● WORK INSTRUCTION
For every line in the entries that contains "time", show the whole line.

● SOURCE INFORMATION

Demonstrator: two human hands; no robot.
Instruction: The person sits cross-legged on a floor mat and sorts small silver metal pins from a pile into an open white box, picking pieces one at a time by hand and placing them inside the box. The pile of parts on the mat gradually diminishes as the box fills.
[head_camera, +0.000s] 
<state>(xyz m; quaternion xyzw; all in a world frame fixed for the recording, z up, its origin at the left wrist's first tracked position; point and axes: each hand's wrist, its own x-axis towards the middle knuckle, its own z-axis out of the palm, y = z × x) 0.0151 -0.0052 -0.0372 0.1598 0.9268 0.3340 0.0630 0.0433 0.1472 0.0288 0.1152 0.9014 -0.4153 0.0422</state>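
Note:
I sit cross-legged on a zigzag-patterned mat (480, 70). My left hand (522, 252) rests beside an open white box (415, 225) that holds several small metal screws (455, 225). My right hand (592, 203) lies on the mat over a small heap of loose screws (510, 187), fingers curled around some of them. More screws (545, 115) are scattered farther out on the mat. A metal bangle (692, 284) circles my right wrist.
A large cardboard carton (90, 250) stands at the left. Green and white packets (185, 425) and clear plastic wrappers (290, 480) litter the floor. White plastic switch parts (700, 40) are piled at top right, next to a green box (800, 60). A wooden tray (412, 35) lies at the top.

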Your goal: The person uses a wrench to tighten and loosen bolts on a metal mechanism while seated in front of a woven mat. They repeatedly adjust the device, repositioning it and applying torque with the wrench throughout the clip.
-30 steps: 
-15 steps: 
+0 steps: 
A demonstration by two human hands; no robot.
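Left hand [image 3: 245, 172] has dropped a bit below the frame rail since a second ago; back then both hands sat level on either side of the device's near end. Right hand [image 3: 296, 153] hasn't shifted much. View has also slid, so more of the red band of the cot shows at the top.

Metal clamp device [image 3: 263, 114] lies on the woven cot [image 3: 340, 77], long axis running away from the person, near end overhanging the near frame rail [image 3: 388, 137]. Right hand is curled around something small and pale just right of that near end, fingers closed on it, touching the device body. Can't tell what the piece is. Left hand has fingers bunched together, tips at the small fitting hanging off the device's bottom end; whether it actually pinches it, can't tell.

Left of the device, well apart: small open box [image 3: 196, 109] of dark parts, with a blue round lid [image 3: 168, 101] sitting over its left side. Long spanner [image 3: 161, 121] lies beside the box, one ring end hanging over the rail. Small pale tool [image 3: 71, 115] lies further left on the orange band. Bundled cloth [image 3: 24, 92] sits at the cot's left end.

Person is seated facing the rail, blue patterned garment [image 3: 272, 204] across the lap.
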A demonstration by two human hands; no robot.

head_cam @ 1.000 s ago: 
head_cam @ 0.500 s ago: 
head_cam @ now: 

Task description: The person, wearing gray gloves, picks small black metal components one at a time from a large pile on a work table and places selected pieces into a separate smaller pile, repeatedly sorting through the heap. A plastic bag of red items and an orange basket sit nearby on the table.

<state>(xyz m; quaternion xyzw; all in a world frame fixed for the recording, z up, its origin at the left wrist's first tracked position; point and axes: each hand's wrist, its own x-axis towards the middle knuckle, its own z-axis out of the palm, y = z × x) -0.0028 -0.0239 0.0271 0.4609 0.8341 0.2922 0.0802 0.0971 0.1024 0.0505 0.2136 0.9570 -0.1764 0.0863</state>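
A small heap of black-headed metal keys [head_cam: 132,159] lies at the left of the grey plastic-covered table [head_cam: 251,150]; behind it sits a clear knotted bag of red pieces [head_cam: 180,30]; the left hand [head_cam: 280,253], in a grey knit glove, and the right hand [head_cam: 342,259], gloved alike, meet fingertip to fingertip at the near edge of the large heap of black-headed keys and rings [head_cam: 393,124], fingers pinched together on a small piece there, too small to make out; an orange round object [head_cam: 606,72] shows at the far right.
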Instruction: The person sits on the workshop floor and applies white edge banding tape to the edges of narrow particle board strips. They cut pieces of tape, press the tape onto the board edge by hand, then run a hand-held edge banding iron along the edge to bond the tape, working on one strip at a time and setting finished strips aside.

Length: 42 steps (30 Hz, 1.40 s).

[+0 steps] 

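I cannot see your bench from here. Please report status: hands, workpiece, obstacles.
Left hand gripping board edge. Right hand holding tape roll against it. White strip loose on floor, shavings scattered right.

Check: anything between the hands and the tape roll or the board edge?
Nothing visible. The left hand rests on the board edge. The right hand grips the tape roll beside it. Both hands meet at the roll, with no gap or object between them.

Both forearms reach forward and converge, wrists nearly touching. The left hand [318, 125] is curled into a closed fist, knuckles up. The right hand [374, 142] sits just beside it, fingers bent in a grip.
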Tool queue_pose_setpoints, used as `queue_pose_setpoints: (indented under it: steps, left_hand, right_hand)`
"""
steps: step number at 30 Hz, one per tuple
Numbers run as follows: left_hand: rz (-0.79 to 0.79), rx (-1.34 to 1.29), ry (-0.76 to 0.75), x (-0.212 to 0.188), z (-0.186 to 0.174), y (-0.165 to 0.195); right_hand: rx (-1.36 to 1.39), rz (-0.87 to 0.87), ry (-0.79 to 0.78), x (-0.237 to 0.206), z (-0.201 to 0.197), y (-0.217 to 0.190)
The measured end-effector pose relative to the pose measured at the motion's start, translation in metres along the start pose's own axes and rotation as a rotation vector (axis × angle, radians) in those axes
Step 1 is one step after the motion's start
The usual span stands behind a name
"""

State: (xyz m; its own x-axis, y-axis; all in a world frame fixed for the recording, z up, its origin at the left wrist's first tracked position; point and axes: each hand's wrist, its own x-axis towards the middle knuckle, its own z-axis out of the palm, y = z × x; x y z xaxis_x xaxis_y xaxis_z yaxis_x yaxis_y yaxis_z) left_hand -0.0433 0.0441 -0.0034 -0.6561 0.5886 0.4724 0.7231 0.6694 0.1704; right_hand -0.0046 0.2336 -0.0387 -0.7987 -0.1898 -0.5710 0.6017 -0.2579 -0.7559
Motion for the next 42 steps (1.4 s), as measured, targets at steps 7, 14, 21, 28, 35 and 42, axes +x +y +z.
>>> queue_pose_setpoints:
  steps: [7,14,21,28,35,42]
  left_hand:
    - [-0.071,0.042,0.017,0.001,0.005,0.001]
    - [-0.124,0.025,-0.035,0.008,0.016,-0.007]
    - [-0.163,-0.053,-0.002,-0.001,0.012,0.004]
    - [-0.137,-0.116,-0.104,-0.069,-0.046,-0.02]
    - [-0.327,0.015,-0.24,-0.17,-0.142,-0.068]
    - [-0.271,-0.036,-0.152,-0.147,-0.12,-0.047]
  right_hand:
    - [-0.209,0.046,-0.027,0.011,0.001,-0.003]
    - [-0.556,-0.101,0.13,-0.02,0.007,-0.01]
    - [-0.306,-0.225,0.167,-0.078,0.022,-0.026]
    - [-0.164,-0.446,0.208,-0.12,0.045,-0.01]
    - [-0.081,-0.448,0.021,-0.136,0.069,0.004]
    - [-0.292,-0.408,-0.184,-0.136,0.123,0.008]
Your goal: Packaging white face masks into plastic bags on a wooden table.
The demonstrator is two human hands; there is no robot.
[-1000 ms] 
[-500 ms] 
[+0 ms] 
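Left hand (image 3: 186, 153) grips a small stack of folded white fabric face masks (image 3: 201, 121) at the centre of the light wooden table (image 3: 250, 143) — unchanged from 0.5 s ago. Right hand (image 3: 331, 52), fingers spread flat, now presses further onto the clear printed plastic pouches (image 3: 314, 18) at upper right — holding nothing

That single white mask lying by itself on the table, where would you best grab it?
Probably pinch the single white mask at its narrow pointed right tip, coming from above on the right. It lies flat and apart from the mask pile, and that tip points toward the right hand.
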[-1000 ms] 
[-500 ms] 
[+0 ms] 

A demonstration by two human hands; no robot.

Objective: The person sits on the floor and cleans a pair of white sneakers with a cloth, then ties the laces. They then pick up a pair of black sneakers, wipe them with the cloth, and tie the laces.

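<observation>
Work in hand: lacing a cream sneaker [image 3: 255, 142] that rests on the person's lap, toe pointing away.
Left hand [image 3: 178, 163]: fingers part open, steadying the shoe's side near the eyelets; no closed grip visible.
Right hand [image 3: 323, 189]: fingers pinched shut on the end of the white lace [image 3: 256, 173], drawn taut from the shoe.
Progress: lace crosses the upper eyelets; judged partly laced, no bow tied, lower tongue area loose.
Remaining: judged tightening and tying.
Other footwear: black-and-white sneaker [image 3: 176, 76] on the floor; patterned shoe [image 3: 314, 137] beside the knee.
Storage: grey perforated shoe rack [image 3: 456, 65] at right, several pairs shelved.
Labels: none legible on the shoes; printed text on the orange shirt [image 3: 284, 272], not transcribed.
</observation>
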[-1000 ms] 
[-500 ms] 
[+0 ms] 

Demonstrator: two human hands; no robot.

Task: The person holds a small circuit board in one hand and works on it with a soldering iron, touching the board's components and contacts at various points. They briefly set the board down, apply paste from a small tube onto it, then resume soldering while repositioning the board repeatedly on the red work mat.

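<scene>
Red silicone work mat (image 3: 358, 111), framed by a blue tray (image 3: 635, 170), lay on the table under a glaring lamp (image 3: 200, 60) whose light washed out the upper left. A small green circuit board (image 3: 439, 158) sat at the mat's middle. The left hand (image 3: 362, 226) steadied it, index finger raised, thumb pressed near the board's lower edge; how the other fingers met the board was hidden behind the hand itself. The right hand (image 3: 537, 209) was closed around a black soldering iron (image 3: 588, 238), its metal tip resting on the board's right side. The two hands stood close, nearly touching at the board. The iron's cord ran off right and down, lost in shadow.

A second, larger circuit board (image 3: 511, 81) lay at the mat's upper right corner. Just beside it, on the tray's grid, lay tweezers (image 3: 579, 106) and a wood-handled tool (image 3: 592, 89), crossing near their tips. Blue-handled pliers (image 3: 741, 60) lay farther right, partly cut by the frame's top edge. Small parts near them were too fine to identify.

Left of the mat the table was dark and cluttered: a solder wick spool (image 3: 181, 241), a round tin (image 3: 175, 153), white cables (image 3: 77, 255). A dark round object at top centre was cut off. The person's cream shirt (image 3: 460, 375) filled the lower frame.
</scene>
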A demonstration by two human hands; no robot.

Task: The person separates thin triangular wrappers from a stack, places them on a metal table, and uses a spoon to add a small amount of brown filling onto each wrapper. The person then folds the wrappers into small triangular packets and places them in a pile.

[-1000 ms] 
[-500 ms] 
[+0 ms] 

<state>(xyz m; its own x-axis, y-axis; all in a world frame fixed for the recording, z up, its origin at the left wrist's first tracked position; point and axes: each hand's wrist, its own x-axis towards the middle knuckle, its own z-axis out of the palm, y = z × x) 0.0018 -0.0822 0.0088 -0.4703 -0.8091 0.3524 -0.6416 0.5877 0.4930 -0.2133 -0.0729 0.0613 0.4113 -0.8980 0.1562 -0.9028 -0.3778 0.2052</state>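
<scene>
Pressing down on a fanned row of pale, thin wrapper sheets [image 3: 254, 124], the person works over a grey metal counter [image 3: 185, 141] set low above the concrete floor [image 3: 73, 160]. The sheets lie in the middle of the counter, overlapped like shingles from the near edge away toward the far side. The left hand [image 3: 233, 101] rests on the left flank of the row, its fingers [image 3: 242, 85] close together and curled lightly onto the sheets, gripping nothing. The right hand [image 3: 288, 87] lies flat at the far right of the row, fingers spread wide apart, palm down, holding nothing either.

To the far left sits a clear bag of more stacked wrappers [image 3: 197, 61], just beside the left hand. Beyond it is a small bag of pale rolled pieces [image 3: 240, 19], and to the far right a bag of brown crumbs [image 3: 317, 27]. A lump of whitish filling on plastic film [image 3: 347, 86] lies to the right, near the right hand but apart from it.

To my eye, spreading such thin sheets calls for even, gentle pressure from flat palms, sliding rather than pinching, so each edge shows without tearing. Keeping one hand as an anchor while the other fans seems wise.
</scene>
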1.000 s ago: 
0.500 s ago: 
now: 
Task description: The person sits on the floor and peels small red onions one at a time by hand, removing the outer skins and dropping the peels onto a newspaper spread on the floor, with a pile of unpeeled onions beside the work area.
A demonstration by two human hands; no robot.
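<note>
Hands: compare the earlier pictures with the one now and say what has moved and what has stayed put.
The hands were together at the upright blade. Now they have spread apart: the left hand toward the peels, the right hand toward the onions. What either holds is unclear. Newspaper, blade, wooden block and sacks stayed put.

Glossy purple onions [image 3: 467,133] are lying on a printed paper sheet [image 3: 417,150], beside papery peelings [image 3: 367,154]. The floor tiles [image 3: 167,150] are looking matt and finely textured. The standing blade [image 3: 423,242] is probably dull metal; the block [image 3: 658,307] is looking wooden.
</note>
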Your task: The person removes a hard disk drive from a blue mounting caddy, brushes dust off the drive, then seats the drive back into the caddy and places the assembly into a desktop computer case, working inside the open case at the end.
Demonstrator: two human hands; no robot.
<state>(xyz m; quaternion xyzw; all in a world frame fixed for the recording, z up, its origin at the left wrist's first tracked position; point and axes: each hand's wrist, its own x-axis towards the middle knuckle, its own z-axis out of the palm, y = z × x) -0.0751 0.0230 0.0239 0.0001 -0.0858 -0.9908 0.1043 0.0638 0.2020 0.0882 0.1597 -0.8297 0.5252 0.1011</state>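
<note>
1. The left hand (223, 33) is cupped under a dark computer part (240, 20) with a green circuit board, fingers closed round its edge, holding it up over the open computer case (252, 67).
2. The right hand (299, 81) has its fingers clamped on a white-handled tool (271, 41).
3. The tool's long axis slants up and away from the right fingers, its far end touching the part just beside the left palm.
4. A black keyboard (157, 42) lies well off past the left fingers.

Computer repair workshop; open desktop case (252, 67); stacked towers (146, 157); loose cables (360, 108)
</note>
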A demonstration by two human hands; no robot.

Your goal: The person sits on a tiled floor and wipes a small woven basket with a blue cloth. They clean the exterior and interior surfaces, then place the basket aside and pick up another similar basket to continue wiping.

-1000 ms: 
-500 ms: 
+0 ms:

● OUTPUT
Instruction: The person sits cross-legged on a floor mat and sorts small silver metal pins from a pile into an open white box, picking pieces one at a time by hand and placing them inside the box. The pile of parts on the mat gradually diminishes as the box fills.
Task description: The person, wearing gray gloves, picks small black metal components one at a time from a large pile on a work table and places selected pieces into a separate smaller pile, repeatedly sorting through the heap. A plastic bag of red items and an orange basket sit nearby on the table.
Instruction: The person sits on the workshop floor and applies white edge banding tape to the edges of narrow particle board strips. They cut pieces of tape, press the tape onto the board edge by hand, then run a hand-held edge banding iron along the edge to bond the tape, working on one strip at a time and setting finished strips aside.
Task description: The person sits on the floor and peels small red onions one at a time by hand, removing the outer skins and dropping the peels onto a newspaper spread on the floor, with a pile of unpeeled onions beside the work area.

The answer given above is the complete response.